Subscription licences

Software of all types is increasingly being sold as a subscription service, and fonts are no exception. Users of Adobe’s Creative Cloud products get access to the large Adobe Fonts catalogue – until one stops paying the subscription fee of course. Adobe’s library includes not just Adobe fonts, but those of numerous other foundries. This leads to the problem of vanishing content familiar to users of streaming TV services. Occasionally a foundry will withdraw their fonts from the library: troublesome for those of us who have had fonts disappear in the middle of a project.

Font rental

Fontstand, a distributor for several foundries, offer a service much like some car financing. You can rent a font by the month for 10% of its retail cost, and if you continue to pay for a full year, receive a perpetual licence. Also, much like test driving in the car business, you can take a font for a three-hour spin before you commit to paying for it.

Open source fonts

Open source fonts turn up in a variety of places, but Google Fonts is probably the largest single repository. Until recently Google’s FAQ about how one may use them amounted to two unhelpful sentences. The first described a general freedom:

You can use these fonts freely in your products & projects – print or digital, commercial or otherwise.

The second sentence, while short of being a contradiction, certainly undercut the first proposition:

This isn’t legal advice, please consider consulting a lawyer and see the full license for all details.

Again, reading the licence is undoubtedly sensible, but my guess is that if one can afford to consult a lawyer versed in intellectual property in the soft­ware industry, one can afford to go shopping at Enschedé.

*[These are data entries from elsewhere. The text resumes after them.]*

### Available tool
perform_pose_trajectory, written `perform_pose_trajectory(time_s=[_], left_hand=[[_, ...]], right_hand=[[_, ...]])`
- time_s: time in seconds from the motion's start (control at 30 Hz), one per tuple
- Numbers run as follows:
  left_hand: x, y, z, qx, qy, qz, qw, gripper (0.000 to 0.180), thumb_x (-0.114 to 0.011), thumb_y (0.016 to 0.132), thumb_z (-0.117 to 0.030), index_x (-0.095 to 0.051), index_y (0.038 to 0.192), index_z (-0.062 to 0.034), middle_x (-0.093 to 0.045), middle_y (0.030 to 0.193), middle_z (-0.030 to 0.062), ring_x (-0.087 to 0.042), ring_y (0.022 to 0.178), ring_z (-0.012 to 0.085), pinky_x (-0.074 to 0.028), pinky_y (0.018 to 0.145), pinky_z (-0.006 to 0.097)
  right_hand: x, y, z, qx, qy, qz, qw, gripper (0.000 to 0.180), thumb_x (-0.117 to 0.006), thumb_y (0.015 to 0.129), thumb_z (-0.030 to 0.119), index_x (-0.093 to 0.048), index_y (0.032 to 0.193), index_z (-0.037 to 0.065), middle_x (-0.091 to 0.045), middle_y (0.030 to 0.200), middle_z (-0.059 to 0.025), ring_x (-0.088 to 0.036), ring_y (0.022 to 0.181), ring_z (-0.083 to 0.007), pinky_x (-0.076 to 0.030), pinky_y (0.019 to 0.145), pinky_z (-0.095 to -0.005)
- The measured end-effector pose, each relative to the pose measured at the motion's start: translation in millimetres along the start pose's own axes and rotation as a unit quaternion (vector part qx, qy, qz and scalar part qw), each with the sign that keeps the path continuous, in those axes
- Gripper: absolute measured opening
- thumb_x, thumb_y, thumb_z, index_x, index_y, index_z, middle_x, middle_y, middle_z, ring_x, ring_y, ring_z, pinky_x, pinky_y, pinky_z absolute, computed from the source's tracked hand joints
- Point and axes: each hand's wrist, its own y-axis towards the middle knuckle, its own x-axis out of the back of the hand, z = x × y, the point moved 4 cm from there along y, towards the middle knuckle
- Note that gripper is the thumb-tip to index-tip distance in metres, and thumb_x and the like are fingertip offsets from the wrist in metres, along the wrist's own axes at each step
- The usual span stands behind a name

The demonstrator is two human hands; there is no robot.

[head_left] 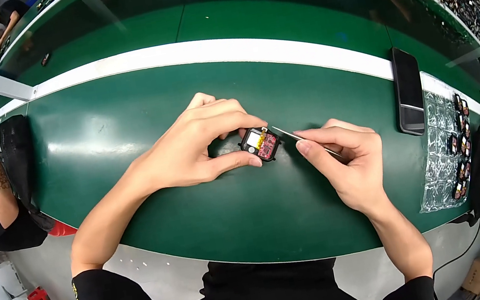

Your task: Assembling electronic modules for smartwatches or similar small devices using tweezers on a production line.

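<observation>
Green bench (120, 126) under both hands. Left hand (200, 141) pinches small open device case (261, 144) between thumb and fingertips, off the surface. Right hand (343, 154) grips thin tweezers (295, 135), tip at case edge. Risk: tip slips, scratches internals; loose pinch drops case.

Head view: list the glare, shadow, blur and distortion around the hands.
Head view: fisheye bends the white strip and table edge into arcs, with black corners; soft glare streaks the green surface left of the left hand; a faint shadow lies under the small module it holds; the right hand and its tweezers are sharp; figures near the rim look stretched and softer.
</observation>
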Motion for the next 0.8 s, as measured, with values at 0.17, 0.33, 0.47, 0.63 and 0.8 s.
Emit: perform_pose_trajectory(time_s=[0.17,0.33,0.47,0.63,0.8], left_hand=[[2.6,2.8,0.2,0.017,0.008,-0.002,1.0,0.052,-0.099,0.079,-0.026,-0.083,0.124,-0.0062,-0.07,0.091,0.0033,-0.058,0.082,0.0186,-0.039,0.085,0.034],[1.0,6.0,0.3,0.028,0.014,0.005,0.999,0.056,-0.1,0.074,-0.027,-0.084,0.122,-0.0042,-0.068,0.088,0.004,-0.058,0.08,0.0194,-0.038,0.082,0.035],[1.2,6.1,-0.4,0.029,0.017,0.006,0.999,0.056,-0.1,0.072,-0.027,-0.084,0.121,-0.0041,-0.068,0.09,0.0046,-0.054,0.077,0.0213,-0.04,0.081,0.035],[0.7,5.8,0.5,0.03,0.015,0.005,0.999,0.058,-0.1,0.072,-0.028,-0.084,0.122,-0.004,-0.069,0.091,0.0049,-0.052,0.076,0.0211,-0.041,0.08,0.034],[2.2,6.4,-0.1,0.022,0.026,0.003,0.999,0.059,-0.1,0.072,-0.029,-0.084,0.122,-0.0041,-0.069,0.091,0.0045,-0.052,0.075,0.0204,-0.041,0.08,0.034]], right_hand=[[-3.9,4.8,-6.0,0.039,-0.06,0.004,0.997,0.011,-0.08,0.091,-0.004,-0.084,0.102,-0.004,-0.063,0.068,-0.0016,-0.048,0.055,-0.0033,-0.032,0.049,-0.0255],[-12.1,8.2,-1.2,0.079,-0.105,0.009,0.991,0.009,-0.078,0.09,-0.004,-0.082,0.098,-0.004,-0.066,0.07,-0.0043,-0.057,0.054,-0.0065,-0.039,0.046,-0.0259],[-13.6,9.3,-0.6,0.094,-0.119,0.015,0.988,0.008,-0.078,0.09,-0.005,-0.081,0.097,-0.004,-0.067,0.071,-0.005,-0.059,0.054,-0.0079,-0.04,0.046,-0.0264],[-14.5,8.9,-0.7,0.087,-0.119,0.009,0.989,0.007,-0.078,0.09,-0.005,-0.081,0.097,-0.004,-0.068,0.072,-0.0053,-0.059,0.053,-0.0075,-0.041,0.046,-0.0261],[-14.0,9.1,-2.2,0.091,-0.117,0.0,0.989,0.007,-0.078,0.09,-0.005,-0.081,0.096,-0.004,-0.068,0.072,-0.0051,-0.057,0.052,-0.0068,-0.039,0.046,-0.0261]])
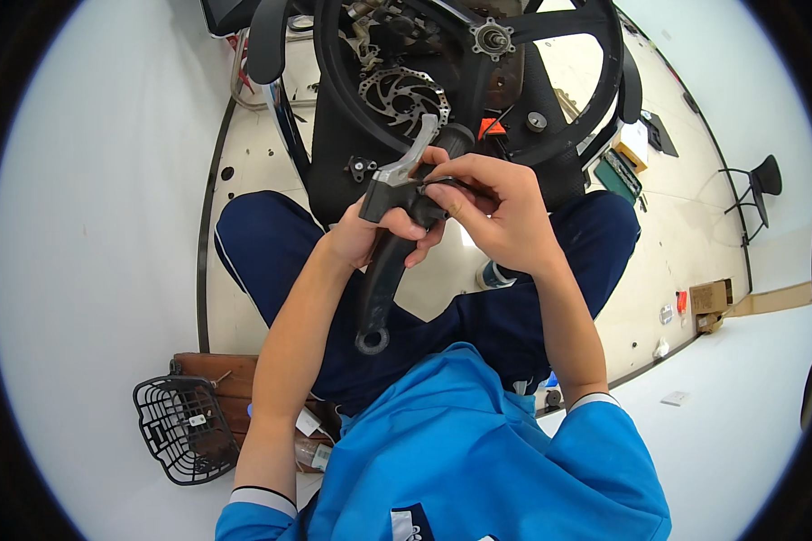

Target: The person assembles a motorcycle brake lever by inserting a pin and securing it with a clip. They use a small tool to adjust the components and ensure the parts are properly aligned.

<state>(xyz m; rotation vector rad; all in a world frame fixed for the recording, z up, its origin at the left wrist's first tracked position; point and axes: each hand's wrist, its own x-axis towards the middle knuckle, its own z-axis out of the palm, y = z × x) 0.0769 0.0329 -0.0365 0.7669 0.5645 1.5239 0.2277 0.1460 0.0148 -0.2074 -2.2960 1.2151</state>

The latest version of the FAQ is more straightforwardly permissive, and suggests that now Google will only be adding fonts issued under the SIL Open Font License to their library.

Unlicensed fonts

Digital fonts are among the softest targets for software piracy, but the increased adoption of open source fonts and subscription services has probably ameliorated the situation a bit. Google Fonts now includes more than 1400 font families, and Adobe’s library almost twice as many, albeit with some overlap. But this is a cornucopia of type which obviates the temptation of thievery. A side effect of this abundance is that smaller foundries have had to make a clear proposition that their type is as good as or better than the excellent fonts available for free or as part of a subscription, and have upped their game accordingly. Not only are there more fonts, but better ones too. There will always be digital packrats who will stash anything they can lay their hands on, but most of us are happier paying for what we know we like, and living without the tyranny of choice – an unmanageably long font menu – that such nefarious hoarding engenders.

Beyond licences

The most reliable way of owning a digital font, rather than getting a licence to use it in a particular way, is to get someone to make it for you, or make it yourself. For most individuals and small companies, this is forbiddingly expensive, either in money or time. For big organisations, particularly media com­pan­ies, it can be something of a bargain. If your product is used by millions of people, an outlay in tens, or even hundreds of thousands for a house typeface might soon save you millions in licensing fees.

But even with a bespoke font, ownership can be complicated. When writing about the prodigiously talented musician Prince, in discussing his career between 7 June 1993 and 13 May 2000, rather than use the acronym TAFKAP ( The Artist Formerly Know As Prince ) one might prefer the glyph he used as his stage name during that period: . The device, named Love Symbol #2, is a registered trademark. It is almost certainly fair to use it, and include it in a font as I’ve done here. But by including it, I’ve made a font I can never really own.

Notes. In May 2021 Adobe announced that as of January 2023 their apps would no longer support PostScript Type 1 fonts. Sources. ‘You Wouldn’t Think It, But Typeface Piracy Is a Big Problem’ by Steven Heller (Wired, 21 October 2015).